Gamification with client app that challenges the user to compete against the IA.

Dataset description

https://www.kaggle.com/datasets/saurabhshahane/mango-varieties-classification

This dataset contains images of eight varieties of Pakistani mangoes. Automated classification and grading of harvested mangoes will facilitate farmers in delivering high-quality mangoes on time for export, and a high accuracy may be achieved using Convolutional Neural Network.

Technologies

  • Python
  • Tensorflow / Tensorflow Lite
  • Keras
  • Models: Xception, EfficientNetB2
  • Numpy, Pandas, MatplotLib
  • Flask and FastAPI
  • Streamlit
  • Docker / docker-compose
  • Kubernetes / Kind
  • AWS EKS
  • Locust
  • Pytest

demo.mp4

Development Plan:

  • Setup environment
  • Download Dataset
  • Development -> notebook.ipynb, train.py, convert_model.py
    • Visualize images
    • Prepare dataset: train-val-test split
    • Create model Xception (imagenet coefs)
      • Add checkpoints
      • Select learning rate
      • Add inner layers
      • Add dropout regularization
      • Perform data augmentation
      • Train with larget files (299x299)
      • Test the model with test set
      • Train efficient-net-b2 for comparison
    • Final model trainning script using the full_train and test datasets
    • Model conversion to tf_lite
  • Productization -> ./production/*
    • Create tf-serving image
    • Create gateway (FastAPI) image
    • Create tests for testing the images (with docker-compose)
    • Create Kubernetes yaml files (kind and EKS)
      • gateway service and deployment
      • tf-serving service and deployment
    • Create Streamlit app
    • Performance test with Locust
  • Documentation

Todo:

Bugs:

  • Check why pytest can non import modules in unit tests of gateway. Meantime, use python unit_tests.py

Setup

Follow the instructions in SETUP.md

Clone the repo

Open a shell (e.g. Powershell) and execute:
git clone https://github.com/MarcosMJD/ml-mango-classification.git

Download the dataset

Go to https://www.kaggle.com/datasets/saurabhshahane/mango-varieties-classification
Create a Kaggle account and click Download button.
The zip file actually contains two datasets, each one in a subdirectories. We only need the Classification_dataset.
So unzip the folder Classification_dataset into the data folder of the repository. Like this:
/data/Classificacion_dataset/Anwar Ratool
/data/Classificacion_dataset/Chanusa (Black)
...

Create the environment

Open a shell (GitBash, bash or Powershell) and execute the following instructions:

Note: If there is an error when starting Powershell and the conda base environment is not activated by default (you should see (base)), try with:
powershell -executionpolicy remotesigned
or in an already launched powershell: set-executionpolicy remotesigned
To check the policy:
get-executionpolicy (default is restricted)
You may set the default execution policy at any time.

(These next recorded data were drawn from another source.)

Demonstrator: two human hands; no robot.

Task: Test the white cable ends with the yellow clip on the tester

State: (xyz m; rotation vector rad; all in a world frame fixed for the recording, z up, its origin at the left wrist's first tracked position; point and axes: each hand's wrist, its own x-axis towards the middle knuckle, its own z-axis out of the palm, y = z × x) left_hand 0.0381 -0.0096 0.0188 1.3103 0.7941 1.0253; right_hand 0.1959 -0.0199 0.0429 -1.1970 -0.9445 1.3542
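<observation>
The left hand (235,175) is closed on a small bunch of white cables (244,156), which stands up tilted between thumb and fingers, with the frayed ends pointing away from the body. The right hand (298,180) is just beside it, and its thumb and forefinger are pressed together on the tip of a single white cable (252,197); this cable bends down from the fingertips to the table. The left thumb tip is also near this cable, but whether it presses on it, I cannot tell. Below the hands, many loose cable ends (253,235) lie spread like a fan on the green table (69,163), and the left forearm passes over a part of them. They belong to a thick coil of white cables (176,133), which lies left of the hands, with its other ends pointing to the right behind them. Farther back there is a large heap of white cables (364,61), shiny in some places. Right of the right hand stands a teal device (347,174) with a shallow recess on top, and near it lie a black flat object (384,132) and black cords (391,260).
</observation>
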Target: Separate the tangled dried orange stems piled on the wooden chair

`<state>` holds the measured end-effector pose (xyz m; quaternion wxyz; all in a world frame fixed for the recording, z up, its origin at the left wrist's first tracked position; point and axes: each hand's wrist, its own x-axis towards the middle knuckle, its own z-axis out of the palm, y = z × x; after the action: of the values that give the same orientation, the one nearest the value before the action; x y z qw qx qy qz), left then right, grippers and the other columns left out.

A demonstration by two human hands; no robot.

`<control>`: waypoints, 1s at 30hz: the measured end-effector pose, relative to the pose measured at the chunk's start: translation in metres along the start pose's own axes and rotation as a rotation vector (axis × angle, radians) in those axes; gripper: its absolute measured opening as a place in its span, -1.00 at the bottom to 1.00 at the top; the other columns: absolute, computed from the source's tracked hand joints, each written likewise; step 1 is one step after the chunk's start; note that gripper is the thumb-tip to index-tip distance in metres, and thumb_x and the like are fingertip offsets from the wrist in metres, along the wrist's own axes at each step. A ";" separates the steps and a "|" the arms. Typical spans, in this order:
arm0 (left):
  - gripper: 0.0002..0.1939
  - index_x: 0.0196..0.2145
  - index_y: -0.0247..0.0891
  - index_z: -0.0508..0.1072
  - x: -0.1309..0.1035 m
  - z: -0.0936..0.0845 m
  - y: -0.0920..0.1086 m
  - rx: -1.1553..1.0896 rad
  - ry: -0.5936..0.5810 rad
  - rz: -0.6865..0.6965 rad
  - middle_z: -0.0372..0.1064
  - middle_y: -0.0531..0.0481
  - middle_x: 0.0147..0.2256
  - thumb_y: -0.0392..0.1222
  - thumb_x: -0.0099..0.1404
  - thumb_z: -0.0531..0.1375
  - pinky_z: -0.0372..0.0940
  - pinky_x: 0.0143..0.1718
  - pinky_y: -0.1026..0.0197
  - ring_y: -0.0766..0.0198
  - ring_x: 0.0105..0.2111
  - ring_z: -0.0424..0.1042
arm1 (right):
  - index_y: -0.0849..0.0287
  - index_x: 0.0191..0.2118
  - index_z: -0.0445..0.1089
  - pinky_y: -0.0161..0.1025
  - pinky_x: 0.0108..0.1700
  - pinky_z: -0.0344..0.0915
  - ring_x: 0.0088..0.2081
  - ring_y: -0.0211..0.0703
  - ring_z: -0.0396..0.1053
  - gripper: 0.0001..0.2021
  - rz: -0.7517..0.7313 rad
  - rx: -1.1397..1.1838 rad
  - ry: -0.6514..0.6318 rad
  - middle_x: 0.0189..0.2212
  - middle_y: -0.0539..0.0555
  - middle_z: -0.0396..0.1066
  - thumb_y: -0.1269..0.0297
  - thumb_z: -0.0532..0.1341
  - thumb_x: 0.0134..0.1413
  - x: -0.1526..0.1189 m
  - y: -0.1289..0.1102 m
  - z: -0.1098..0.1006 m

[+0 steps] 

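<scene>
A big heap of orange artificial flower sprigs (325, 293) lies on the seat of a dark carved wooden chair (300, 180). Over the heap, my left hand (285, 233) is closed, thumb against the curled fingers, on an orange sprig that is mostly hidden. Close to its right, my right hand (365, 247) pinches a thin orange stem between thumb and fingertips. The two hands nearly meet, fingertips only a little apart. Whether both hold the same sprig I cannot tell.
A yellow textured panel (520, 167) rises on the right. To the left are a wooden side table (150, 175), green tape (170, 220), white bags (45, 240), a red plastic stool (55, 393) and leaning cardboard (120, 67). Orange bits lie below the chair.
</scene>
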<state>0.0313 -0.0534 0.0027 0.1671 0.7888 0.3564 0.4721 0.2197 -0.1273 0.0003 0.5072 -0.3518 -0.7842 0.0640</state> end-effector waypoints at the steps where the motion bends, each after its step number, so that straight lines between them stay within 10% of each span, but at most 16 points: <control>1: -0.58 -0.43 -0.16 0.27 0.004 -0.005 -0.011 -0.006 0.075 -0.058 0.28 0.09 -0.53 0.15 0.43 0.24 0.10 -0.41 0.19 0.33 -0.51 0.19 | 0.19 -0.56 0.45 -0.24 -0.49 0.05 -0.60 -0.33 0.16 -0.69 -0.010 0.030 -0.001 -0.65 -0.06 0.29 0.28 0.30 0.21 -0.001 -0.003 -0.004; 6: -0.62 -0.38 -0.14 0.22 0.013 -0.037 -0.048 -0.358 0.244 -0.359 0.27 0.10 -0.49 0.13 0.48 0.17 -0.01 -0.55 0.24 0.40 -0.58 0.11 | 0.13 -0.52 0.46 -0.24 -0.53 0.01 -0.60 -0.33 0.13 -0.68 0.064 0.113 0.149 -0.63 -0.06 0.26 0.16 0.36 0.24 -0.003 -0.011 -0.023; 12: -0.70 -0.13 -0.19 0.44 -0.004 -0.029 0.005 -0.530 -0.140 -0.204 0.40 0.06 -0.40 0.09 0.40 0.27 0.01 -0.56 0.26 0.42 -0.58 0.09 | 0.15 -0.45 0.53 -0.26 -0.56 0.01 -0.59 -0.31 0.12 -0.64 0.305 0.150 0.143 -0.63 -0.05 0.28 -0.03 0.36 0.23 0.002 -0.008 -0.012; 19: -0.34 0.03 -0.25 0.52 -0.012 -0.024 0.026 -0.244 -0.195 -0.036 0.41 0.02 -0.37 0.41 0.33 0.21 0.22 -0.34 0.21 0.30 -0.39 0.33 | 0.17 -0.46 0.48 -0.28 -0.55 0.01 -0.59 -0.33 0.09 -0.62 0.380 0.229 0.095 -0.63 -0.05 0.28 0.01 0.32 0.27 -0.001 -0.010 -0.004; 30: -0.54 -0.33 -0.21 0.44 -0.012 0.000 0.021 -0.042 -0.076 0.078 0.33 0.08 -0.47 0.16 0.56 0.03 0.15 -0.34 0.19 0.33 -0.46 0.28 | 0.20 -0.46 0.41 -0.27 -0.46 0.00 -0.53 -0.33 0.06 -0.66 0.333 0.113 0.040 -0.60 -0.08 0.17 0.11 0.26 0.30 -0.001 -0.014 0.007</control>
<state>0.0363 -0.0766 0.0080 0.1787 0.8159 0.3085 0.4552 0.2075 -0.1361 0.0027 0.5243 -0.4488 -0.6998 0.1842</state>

Create a conda environment (recommended):
In the root directory of the repository, execute:
conda create --name py39 python=3.9
conda activate py39 Install pip and pipenv
pip install -U pip alternatively python.exe -m pip install -U pip
pip install pipenv

To create the development environment and install dependencies, go to the sources/development directory and execute:
pipenv install --dev
Activate the environment
pipenv shell

Please, note that the production/gateway and production/fron-end have their specific environments in order to keep these environments separated from the development environment and from each other.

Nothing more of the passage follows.